Instructions for the task -> Every line of the data below is to be written out again exactly.

Information supplied ->
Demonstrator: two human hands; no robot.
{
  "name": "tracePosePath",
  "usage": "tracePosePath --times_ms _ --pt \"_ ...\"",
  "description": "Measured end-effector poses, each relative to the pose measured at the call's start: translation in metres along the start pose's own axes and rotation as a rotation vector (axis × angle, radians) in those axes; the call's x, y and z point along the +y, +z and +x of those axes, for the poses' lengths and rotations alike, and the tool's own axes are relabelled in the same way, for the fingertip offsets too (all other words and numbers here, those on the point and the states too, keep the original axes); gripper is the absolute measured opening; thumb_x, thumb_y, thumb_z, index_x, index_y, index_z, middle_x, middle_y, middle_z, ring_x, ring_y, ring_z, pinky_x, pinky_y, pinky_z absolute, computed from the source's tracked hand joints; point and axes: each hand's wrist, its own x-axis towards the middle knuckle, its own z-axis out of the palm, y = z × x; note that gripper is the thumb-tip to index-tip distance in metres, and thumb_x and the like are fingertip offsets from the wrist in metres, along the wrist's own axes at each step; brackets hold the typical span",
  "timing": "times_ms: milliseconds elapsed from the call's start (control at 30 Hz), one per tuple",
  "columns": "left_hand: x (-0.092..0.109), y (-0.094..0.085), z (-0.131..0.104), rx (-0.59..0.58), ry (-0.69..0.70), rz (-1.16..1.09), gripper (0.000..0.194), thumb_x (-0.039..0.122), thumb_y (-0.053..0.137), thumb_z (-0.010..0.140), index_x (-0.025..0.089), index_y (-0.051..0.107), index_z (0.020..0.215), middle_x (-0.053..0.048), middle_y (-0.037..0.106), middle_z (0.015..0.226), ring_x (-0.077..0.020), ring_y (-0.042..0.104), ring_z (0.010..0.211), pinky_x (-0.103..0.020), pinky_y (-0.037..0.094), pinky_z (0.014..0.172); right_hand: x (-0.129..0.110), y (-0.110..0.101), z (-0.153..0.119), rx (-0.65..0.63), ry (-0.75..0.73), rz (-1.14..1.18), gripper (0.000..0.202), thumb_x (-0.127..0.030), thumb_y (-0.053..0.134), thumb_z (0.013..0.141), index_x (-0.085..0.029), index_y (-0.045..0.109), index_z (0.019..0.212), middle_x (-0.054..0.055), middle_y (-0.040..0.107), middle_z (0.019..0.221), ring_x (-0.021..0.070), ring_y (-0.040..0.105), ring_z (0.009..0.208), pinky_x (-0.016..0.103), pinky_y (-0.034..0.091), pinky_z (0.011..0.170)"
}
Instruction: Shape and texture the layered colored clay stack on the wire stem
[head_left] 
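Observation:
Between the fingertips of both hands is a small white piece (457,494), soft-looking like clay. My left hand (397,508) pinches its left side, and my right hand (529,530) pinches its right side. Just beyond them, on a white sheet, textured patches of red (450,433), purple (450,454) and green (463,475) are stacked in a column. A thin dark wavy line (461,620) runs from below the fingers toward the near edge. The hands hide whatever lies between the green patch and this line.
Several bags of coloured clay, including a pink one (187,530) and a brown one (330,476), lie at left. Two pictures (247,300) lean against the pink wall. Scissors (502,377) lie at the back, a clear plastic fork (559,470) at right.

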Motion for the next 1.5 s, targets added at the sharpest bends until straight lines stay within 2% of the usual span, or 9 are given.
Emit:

Response for this exercise ->
Demonstrator: two human hands; no robot.
{
  "name": "tracePosePath",
  "usage": "tracePosePath --times_ms _ --pt \"_ ...\"",
  "description": "Measured end-effector poses, each relative to the pose measured at the call's start: translation in metres along the start pose's own axes and rotation as a rotation vector (axis × angle, radians) in those axes; the call's x, y and z point along the +y, +z and +x of those axes, for the poses' lengths and rotations alike, and the tool's own axes are relabelled in the same way, for the fingertip offsets too (all other words and numbers here, those on the point and the states too, keep the original axes); gripper is the absolute measured opening; thumb_x, thumb_y, thumb_z, index_x, index_y, index_z, middle_x, middle_y, middle_z, ring_x, ring_y, ring_z, pinky_x, pinky_y, pinky_z absolute, computed from the source's tracked hand joints; point and axes: each hand's wrist, its own x-axis towards the middle knuckle, its own z-axis out of the palm, y = z × x; note that gripper is the thumb-tip to index-tip distance in metres, and thumb_x and the like are fingertip offsets from the wrist in metres, along the wrist's own axes at each step; brackets hold the typical span",
  "timing": "times_ms: milliseconds elapsed from the call's start (control at 30 Hz), one per tuple",
  "columns": "left_hand: x (-0.092..0.109), y (-0.094..0.085), z (-0.131..0.104), rx (-0.59..0.58), ry (-0.69..0.70), rz (-1.16..1.09), gripper (0.000..0.194), thumb_x (-0.039..0.122), thumb_y (-0.053..0.137), thumb_z (-0.010..0.140), index_x (-0.025..0.089), index_y (-0.051..0.107), index_z (0.020..0.215), middle_x (-0.053..0.048), middle_y (-0.037..0.106), middle_z (0.015..0.226), ring_x (-0.077..0.020), ring_y (-0.042..0.104), ring_z (0.010..0.211), pinky_x (-0.103..0.020), pinky_y (-0.037..0.094), pinky_z (0.014..0.172); right_hand: x (-0.129..0.110), y (-0.110..0.101), z (-0.153..0.119), rx (-0.65..0.63), ry (-0.75..0.73), rz (-1.14..1.18), gripper (0.000..0.202), thumb_x (-0.127..0.030), thumb_y (-0.053..0.134), thumb_z (0.013..0.141), index_x (-0.085..0.029), index_y (-0.045..0.109), index_z (0.019..0.212), middle_x (-0.054..0.055), middle_y (-0.040..0.107), middle_z (0.019..0.221), ring_x (-0.021..0.070), ring_y (-0.040..0.105), ring_z (0.009..0.208), pinky_x (-0.016..0.103), pinky_y (-0.034..0.091), pinky_z (0.011..0.170)"
}
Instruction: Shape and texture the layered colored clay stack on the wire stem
[head_left] 
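Observation:
Between the fingertips of both hands is a small white piece (457,494), soft-looking like clay. My left hand (397,508) pinches its left side, and my right hand (529,530) pinches its right side. Just beyond them, on a white sheet, textured patches of red (450,433), purple (450,454) and green (463,475) are stacked in a column. A thin dark wavy line (461,620) runs from below the fingers toward the near edge. The hands hide whatever lies between the green patch and this line.
Several bags of coloured clay, including a pink one (187,530) and a brown one (330,476), lie at left. Two pictures (247,300) lean against the pink wall. Scissors (502,377) lie at the back, a clear plastic fork (559,470) at right.
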
Motion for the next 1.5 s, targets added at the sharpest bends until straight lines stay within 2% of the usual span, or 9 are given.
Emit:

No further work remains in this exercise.